— Required work —
Take the line that contains "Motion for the" in the data below and each line after it, through the last, and repeat them unchanged.

⁂

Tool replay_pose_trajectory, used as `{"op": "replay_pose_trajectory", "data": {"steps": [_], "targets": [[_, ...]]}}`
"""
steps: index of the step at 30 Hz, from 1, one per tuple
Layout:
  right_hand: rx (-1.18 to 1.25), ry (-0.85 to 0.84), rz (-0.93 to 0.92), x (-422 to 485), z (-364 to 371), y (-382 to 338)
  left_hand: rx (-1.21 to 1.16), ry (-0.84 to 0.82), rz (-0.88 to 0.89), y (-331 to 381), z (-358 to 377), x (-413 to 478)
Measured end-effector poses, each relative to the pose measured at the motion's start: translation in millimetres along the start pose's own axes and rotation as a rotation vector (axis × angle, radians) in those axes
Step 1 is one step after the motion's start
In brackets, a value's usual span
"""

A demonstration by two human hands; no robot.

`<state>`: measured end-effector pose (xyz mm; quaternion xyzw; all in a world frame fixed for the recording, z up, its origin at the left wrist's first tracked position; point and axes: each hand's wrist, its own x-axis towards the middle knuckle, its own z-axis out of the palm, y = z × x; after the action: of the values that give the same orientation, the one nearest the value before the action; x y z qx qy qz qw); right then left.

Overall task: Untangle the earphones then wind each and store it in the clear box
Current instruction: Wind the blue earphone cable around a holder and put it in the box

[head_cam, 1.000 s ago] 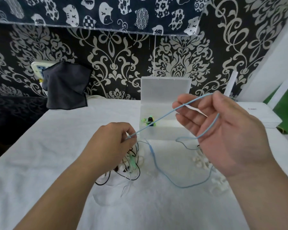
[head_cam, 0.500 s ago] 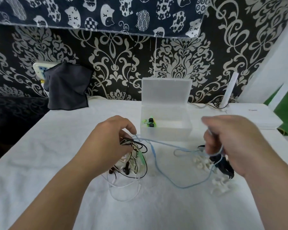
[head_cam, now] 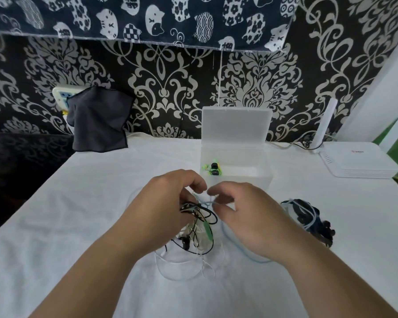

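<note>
A tangle of black, white and green earphones [head_cam: 197, 235] lies on the white cloth in front of me. My left hand [head_cam: 168, 203] grips the top of that tangle. My right hand [head_cam: 237, 214] pinches the light blue earphone cable [head_cam: 206, 202] right beside the left hand's fingers; the blue cable loops down under the right wrist. The clear box [head_cam: 236, 166] stands open behind the hands, lid upright, with a wound green and black earphone [head_cam: 213, 169] inside. A dark wound bundle [head_cam: 307, 216] with pale cable lies to the right.
A white router [head_cam: 359, 162] with an upright antenna sits at the back right. A dark grey cloth [head_cam: 99, 120] hangs over a wall socket at the back left. The patterned wall closes off the table's far edge.
My right hand has come down from its raised position and moved left to meet the left hand over the tangle. The blue cable, stretched taut in the air before, now lies slack.
</note>
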<state>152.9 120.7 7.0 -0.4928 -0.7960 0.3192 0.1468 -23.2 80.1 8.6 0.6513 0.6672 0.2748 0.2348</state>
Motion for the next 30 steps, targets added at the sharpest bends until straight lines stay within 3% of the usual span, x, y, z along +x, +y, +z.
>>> {"op": "replay_pose_trajectory", "data": {"steps": [5, 10, 17, 20, 24, 27, 30], "targets": [[0.15, 0.097, 0.009, 8, 7, -2, 0.013, 0.013, 0.07, -7, -4, 1], [0.291, 0.19, 0.061, 9, 7, -7, -0.058, 0.022, 0.015, -11, -9, -1], [0.17, 0.274, 0.113, 11, 5, -5, -0.034, 0.075, 0.006, -18, -13, 1], [0.244, 0.324, 0.167, 12, -2, -1, 0.045, 0.078, 0.038, -23, -17, 3], [0.478, 0.337, 0.134, 9, -18, -6, 0.35, 0.031, -0.128, -29, -22, 2], [0.314, 0.233, 0.147, 5, -33, 3, 0.487, -0.054, -0.251, -34, -27, 1], [-0.086, -0.036, 0.23, -1, -48, 21, 0.361, -0.198, -0.278, -35, -31, -1]]}}
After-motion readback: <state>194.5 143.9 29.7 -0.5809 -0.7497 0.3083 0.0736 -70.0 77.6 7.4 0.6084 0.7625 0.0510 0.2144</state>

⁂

— Exercise output —
Motion for the next 30 steps, targets added at the sharpest bends until straight lines stay within 3% of the usual span, x, y, z along +x, +y, +z.
>>> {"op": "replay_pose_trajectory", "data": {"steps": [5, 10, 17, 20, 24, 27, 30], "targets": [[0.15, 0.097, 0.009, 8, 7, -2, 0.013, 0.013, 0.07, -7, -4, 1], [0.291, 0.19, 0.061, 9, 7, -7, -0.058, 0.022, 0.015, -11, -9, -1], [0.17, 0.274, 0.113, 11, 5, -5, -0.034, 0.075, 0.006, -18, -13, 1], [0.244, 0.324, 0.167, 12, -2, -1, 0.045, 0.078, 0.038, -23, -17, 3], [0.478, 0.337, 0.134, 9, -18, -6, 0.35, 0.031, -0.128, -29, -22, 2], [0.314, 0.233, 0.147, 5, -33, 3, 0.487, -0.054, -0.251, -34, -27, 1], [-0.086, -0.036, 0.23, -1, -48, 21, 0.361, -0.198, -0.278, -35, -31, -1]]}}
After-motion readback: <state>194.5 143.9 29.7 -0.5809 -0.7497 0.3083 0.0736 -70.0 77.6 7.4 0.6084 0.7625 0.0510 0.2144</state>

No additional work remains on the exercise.